E allora, dicevamo ieri, presentando L’arte sulla Guerra, a Vas: potranno mai terroristi assassini ammazzare la Civiltà? Non scherziamo: questi poveretti sanguinari non possono nulla, IN REALTA’ (questo loro ignobile abominio non è la realtà, è, a monte di ogni ragionamento politico, l’inaccettabile negazione dell’essere e della vita). Il sangue che si versa oggi è tanto e prezioso, tutti noi siamo feriti e furenti, ma nessun disperato assassino potrà spegnere e negare l’Uomo e la Civiltà, che si manifestano nelle Letterature (presenza, pensiero, attenzione, azione, qualità).
E qui d’altro canto nessuno è ingenuo, e non stiamo dicendo che Dante e Joyce, levandosi dalla tombe, potran sconfiggere l’Isis, coi coltelli. E diciamo però che Joyce e Beckett son l’Uomo e l’Essere, mentre l’Isis è l’abiezione ed il nulla, che provano a rifulgere, delle proprie cupe fiamme spente.
Il terrorista non è un guerriero: è un vigliacco, e noi non lo accettiamo, e nessuna può dirci che gli errori e le colpe e le seti dei poteri debbano giustificare l’abiezione nell’uomo: essa non va accettata mai, punto e basta (e non c’è il tempo più per la psicoterapia dell’assassino).
Il guerriero, invece, è l’artista. Che prova a non perdersi, pensa ed agisce con forza, crede nell’impegno, e, impugnando le proprie ansie, come i dubbi e le gioie, cerca una verità, ed in ciò ama, ed edifica, con le parole ardenti, le Letterature universali.
L’artista fa sempre la guerra: alla stupidità, alla banalità (anche a quella del male: o a quella no?), alle chiusure, alle ottusità, quotidiane o straordinarie.
E noi pure, facciamo ogni giorno la guerra: ancora, la guerra alle stupidità, alle inerzie, alle parole e agli Spazi deboli e morti, all’uomo stesso, quando egli che non sa essere essenziale, in ciò rinunciando a se stesso, e cercar se stesso.
E’ per questo motivo che Dolomiti Contemporanee riapre le fabbriche o i grandi siti inerti e dati per morti. Per dichiarare che la vita è sempre possibile, e che però essa non corrisponde ad una fisiologia automatica: è necessario perseguirla, inseguirla, dichiararla, ripristinarla, farla.
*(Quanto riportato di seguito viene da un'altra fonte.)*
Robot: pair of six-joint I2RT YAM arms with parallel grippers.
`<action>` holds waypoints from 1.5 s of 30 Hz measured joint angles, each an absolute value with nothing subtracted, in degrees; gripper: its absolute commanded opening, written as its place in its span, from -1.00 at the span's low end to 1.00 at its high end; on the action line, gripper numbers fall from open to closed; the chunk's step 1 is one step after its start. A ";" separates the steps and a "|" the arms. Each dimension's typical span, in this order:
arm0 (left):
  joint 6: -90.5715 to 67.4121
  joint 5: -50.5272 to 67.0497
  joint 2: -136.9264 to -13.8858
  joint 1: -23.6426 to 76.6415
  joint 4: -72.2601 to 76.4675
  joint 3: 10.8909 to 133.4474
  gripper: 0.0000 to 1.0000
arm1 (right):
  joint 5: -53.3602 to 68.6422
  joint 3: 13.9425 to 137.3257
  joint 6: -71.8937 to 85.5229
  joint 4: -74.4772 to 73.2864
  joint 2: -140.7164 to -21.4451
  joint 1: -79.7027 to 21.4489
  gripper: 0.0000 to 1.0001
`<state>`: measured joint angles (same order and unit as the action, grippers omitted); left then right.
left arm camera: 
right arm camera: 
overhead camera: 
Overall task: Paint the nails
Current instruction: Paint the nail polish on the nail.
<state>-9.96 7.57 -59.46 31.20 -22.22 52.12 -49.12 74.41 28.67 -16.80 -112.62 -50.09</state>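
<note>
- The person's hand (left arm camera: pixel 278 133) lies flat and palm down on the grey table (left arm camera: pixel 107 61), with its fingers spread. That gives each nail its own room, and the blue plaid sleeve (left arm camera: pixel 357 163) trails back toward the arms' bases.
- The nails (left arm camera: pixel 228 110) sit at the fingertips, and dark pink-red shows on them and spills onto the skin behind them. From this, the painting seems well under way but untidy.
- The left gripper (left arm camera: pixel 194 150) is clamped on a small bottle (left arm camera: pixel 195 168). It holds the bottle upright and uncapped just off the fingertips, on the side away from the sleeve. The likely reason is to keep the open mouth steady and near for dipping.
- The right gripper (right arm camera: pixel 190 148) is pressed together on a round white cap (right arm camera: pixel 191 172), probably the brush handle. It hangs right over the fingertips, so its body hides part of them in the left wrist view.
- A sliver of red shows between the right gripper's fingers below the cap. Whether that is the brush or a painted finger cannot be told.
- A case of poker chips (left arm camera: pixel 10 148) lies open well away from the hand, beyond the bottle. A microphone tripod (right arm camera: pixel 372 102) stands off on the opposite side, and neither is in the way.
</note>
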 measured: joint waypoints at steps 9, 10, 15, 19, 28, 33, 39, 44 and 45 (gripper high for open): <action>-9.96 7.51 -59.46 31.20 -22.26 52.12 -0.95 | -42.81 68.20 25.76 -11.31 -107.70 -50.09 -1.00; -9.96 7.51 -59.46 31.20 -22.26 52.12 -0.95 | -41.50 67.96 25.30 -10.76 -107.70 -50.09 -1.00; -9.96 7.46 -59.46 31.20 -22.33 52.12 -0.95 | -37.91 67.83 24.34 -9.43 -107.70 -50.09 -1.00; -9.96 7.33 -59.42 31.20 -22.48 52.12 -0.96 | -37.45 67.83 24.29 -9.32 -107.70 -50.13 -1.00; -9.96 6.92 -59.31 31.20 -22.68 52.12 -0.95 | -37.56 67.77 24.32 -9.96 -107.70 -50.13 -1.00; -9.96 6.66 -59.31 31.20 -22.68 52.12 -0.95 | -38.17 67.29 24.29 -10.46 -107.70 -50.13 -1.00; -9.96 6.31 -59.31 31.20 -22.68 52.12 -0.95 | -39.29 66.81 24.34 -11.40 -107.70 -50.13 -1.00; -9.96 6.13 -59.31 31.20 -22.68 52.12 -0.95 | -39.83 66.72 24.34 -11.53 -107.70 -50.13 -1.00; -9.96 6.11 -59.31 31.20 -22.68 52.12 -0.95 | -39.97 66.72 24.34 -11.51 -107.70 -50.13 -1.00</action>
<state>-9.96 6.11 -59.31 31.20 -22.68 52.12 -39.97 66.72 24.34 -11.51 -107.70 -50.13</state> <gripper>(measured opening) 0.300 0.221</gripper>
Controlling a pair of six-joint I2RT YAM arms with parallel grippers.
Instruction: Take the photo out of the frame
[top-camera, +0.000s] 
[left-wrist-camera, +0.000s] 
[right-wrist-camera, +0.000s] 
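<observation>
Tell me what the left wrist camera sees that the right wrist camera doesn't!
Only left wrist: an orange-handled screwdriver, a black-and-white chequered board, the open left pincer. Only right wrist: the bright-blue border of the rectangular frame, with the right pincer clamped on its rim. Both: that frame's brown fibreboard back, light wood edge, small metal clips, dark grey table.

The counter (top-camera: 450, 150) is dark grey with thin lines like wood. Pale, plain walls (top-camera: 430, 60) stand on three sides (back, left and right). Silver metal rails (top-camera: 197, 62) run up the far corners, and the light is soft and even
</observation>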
Ecco perché, da tre anni, lavoriamo nell’area del Vajont, nel Nuovo Spazio di Casso, che è un dispositivo di emanazione dei Paesaggi vivi dell’Uomo, che si rifiuta di intendere le logiche della tragedia, della chiusura, della tumulazione del senso, del lutto, e riapre sempre e continuamente la scena: pensando, credendo. Dicendo, ed agendo.

Se gli dei alle volte (periodicamente) sono morti (o evasi, o fan dei test, o siamo orbi), l’uomo invece è vivo, che lo voglia (che lo sappia) o no, e, come dice holderlin, può egli sondar l’abisso (o surfarci sopra, penserà il verde). Se la povertà ignobile (dello spirito) è venuta (è tornata), ed è qui ora di nuovo e cruda, ecco che ancora c’è pur l’uomo, che può farla (la fa) e disfarla. Ma per disfarla, la povertà dello spirito, di quali uomini c’è bisogno? Abbiamo risposto già, chiarendo cos’è letteratura. Wozu dichter? Perchè i poeti, nel tempo della povertà.

Gianluca D’Incà Levis, 15 novembre 2015.